Message to those preparing to return home is to take this seriously, while there are still questions over the government’s messaging on the way forward

The message to those waiting in Auckland to return home is to take the precautionary measures very seriously, that’s what Robert BJ Rex told BCN news this week from MIQ at Homofiti.

“Your role is very important and you really have to do your part. Avoid travelling to pick up bits and pieces in New Zealand before flying back home especially to avoid travelling to places of interest. Just take it really seriously” says Rex.

“Don’t do those farewell dinners if you have received the notification that you will be returning home on the next flight”.

Robert Rex is one of the first 23 passengers to return to the island since Auckland went into lockdown nearly three months ago.

He has decided to take extra precautions by continuing into home isolation for three days after leaving MIQ on Monday next week. “Some of us have raised the possibility of doing more than two weeks in isolation because other islands are doing three weeks.”

“For me, I’m gonna go home. I’m not going straight and hug my Mum. I’m going to go home and spend a few days, maybe three more days on my own at home and I’ve already requested a Covid test at home probably on the 17th day” Robert Rex told BCN news via zoom yesterday.

He says that he fully understands that there are still many people on the island, who are fearful of what may happen with the resumption of passenger flights from Auckland given that the Delta variant community cases are still an issue in New Zealand.  Robert Rex says that they are sharing their experiences with the authorities in government during their time in MIQ and it’s great to be helping them however he believes that the government’s messaging is still lacking in terms of informing the population that we have to be prepared not for the if but when this virus gets to Niue.

“I feel like the government needs to address this nation as say hey, we have come to the conclusion that we’re going to have to accept that this will get here one day. That means letting the people know that you’re going to expose this Delta variant to our under 12s, to our families with underlying health issues.

I just feel that we should always prepare ourselves for any worst-case scenario and that may build confidence in the people of Niue but for now, it’s still up in the air.
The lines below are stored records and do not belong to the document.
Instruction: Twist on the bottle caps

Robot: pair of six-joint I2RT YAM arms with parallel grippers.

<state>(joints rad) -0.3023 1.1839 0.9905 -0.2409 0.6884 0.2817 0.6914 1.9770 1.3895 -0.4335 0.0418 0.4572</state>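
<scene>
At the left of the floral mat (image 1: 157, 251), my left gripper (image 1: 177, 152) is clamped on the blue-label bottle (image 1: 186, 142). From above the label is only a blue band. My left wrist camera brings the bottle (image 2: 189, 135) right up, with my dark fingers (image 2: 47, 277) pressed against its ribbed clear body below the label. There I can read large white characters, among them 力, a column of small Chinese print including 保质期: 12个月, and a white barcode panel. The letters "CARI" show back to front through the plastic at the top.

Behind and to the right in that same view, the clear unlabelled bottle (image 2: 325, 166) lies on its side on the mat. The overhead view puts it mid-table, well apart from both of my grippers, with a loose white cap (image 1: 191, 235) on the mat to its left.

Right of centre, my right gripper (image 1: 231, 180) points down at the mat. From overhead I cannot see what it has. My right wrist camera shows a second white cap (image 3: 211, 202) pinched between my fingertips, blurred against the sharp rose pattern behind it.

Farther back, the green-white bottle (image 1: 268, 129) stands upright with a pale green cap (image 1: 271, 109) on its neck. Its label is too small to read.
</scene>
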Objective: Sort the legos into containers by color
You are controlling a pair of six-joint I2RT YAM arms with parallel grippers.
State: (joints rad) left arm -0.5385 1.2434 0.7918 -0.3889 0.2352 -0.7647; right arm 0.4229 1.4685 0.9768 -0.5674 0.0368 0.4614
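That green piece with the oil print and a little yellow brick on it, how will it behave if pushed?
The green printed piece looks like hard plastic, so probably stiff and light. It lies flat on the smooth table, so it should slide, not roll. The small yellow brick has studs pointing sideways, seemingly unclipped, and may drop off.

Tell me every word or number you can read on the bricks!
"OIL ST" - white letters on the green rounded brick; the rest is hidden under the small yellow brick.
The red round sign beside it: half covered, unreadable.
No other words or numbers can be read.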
There’s still a lot of work to do” says Robert BJ Rex.

Rex believes that setting up a Covid isolation unit at the Niuefoou hospital next to the Aged Care facility and very close to the children’s ward is the wrong decision.

“I think that’s wrong, if there’s a case, it should stay at this compound (MIQ at Homofiti) contain it here. Set it (Covid isolation unit) up here”.

Questions from BCN news to the Minister of Health last week on the Covid isolation unit but have yet to receive a response.

Chief of Police Tim Wilson is also in MIQ and is happy to be home along with Director-General of the Ministry of Social Services and Health Gaylene Tasmania.

Chief Wilson says that he can appreciate the fear of their returning home with the cases in Auckland but fear is also good and if the virus does get into Niue, then it is best to contain it at MIQ.

“Well I’ve always maintained that fear is good and not necessarily a bad thing, it’s good to be fearful  because you try to make sure that you have all your precautions and protections in place to make sure that everyone is being kept safe that we’re doing everything we can to prevent this virus from reaching Niue and then if it were to get here, then to make sure that it stays here in quarantine and not to get out and infect everybody.”

He told BCN news that “None of us would’ve jumped on that plane if we thought that we placed a risk whatsoever to Niue because we don’t want to bring it back to our families and our friends and that the government has really good procedures in place in order to ensure that everybody is protected” says Tim Wilson.

Gaylene Tasmania says that in preparation for this first passenger flight in months, she and a retired Physiotherapist Moka Magatogia had to complete training in Auckland to be able to do health checks and assist another retired nurse Jane Nemaia who is conducting their nasal swabs in MIQ.

The passengers have completed three Covid tests in the last week, one test 72 hours before boarding the flight, a second test on the day they arrived in Niue and the third on day five. All 23 passengers have returned negative results.

Tasmania says that “Everybody is glad to be home, the mood is positive. We kept to our rooms in the first week but now in day eight we are starting to mix and mingle this week and socialise more”

Gaylene Tasmania wants to assure the people who are still fearful of the returning passengers, that everyone wanting to return home will not purposefully expose themselves and run the risk of bringing this virus home.

They are always going to ensure that they are protected first and foremost as individuals and it is never anyone’s intention to purposefully expose themselves to this virus. She says that the first line of defence is to be vaccinated and almost 100 percent of the eligible population of over 12 year olds on the island have been vaccinated.

Most of the passengers in MIQ had travelled to New Zealand several weeks ago for medical reasons and are just glad to return home.

There are at least two hundred residents stranded in Auckland including students who would want to return home at the end of the year.